The Glendale Quality of Life & Essential Services Measure, or Measure S, will ensure that an estimated $30 million of new funding generated will be used locally. The County, regional agencies, or special districts won't be able to take this funding in the future.
If this measure does not pass in November, it's likely that any future sales tax adopted by the County, regional agencies, and special districts would be assessed on Glendale and Glendale would only receive a small portion to improve our local neighborhoods.
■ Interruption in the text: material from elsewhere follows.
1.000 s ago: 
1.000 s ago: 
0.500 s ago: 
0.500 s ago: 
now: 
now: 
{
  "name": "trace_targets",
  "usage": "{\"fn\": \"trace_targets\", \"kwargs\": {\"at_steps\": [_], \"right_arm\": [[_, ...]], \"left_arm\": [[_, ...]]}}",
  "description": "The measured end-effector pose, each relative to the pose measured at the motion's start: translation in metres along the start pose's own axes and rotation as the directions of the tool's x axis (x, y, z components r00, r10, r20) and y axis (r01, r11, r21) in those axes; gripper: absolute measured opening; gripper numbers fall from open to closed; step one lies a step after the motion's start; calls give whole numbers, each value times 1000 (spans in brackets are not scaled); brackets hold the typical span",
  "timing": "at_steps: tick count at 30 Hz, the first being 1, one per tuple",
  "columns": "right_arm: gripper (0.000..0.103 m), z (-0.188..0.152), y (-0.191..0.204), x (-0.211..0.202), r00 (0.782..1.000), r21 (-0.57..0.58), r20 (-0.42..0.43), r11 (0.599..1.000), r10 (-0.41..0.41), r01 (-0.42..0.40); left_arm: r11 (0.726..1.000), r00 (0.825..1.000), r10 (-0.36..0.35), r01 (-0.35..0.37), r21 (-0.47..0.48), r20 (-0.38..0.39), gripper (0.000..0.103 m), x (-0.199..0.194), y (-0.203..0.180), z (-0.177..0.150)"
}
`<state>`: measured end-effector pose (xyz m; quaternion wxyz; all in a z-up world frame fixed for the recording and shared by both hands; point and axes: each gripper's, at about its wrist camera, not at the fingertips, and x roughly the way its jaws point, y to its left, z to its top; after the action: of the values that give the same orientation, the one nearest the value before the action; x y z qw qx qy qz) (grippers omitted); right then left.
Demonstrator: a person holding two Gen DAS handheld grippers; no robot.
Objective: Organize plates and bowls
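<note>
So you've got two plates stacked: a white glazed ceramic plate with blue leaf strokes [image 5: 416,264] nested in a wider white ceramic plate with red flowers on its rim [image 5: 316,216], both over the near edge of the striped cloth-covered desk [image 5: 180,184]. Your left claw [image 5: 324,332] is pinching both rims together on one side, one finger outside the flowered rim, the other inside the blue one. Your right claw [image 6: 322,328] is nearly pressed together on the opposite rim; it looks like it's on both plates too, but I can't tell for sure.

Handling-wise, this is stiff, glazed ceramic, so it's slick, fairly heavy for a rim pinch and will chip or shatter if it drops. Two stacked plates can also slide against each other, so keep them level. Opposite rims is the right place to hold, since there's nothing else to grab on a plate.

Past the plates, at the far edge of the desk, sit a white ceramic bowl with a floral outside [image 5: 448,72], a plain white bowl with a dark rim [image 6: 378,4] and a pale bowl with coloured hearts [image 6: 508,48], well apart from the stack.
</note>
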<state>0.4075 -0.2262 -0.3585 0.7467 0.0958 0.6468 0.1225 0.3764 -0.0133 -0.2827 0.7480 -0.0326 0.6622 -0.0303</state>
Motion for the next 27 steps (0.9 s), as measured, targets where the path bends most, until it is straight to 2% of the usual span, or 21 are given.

This fiscal year, Glendale is expected to send $90 million to the County and regional agencies in special sales taxes, but only receive $15 million in return. For example, Glendale is projected to generate $10 million because of Measure H, which is a 0.25% sales tax increase approved by county voters in 2017 to support homeless services. Glendale is estimated to receive only $395,000 in Measure H funding.
Where do your tax dollars go?
If voters do not approve this measure, a sales tax increase of 0.75%, which is expected to raise about $30 million annually for the City of Glendale, other jurisdictions like the County or a regional agency will be authorized to approve a sales tax, and those funds will not be solely retained in Glendale. Unlike a possible County or regional agency tax, 100% of this $30 million stays in Glendale.
Other area cities see this challenge and are acting as well. Pasadena has placed the ‘Pasadena Infrastructure/Community Essential Services Protection Measure’ on the November ballot. Burbank has placed the ‘Burbank Infrastructure and Community Services Protection Act’ on the ballot.
By increasing the sales taxes to the State cap of 10.25% today, the City would prevent future sales tax increases generating revenue inside the City to be used mostly outside the City.
The current sales tax in Glendale is 9.5%, which is split by the state, the County of Los Angeles and regional agencies, and the City, which receives 1%. Of the County special taxes, a majority is for transportation projects and the remainder is for homeless services.
Today, as Glendale’s infrastructure ages and the need for affordable housing continues to grow, reducing spending without significantly impacting service levels is no longer a realistic option.
With the possibility of regional government agencies taxing Glendale to its sales tax maximum of 10.25%, Glendale must consider how it will protect funding for infrastructure, affordable housing, and essential services.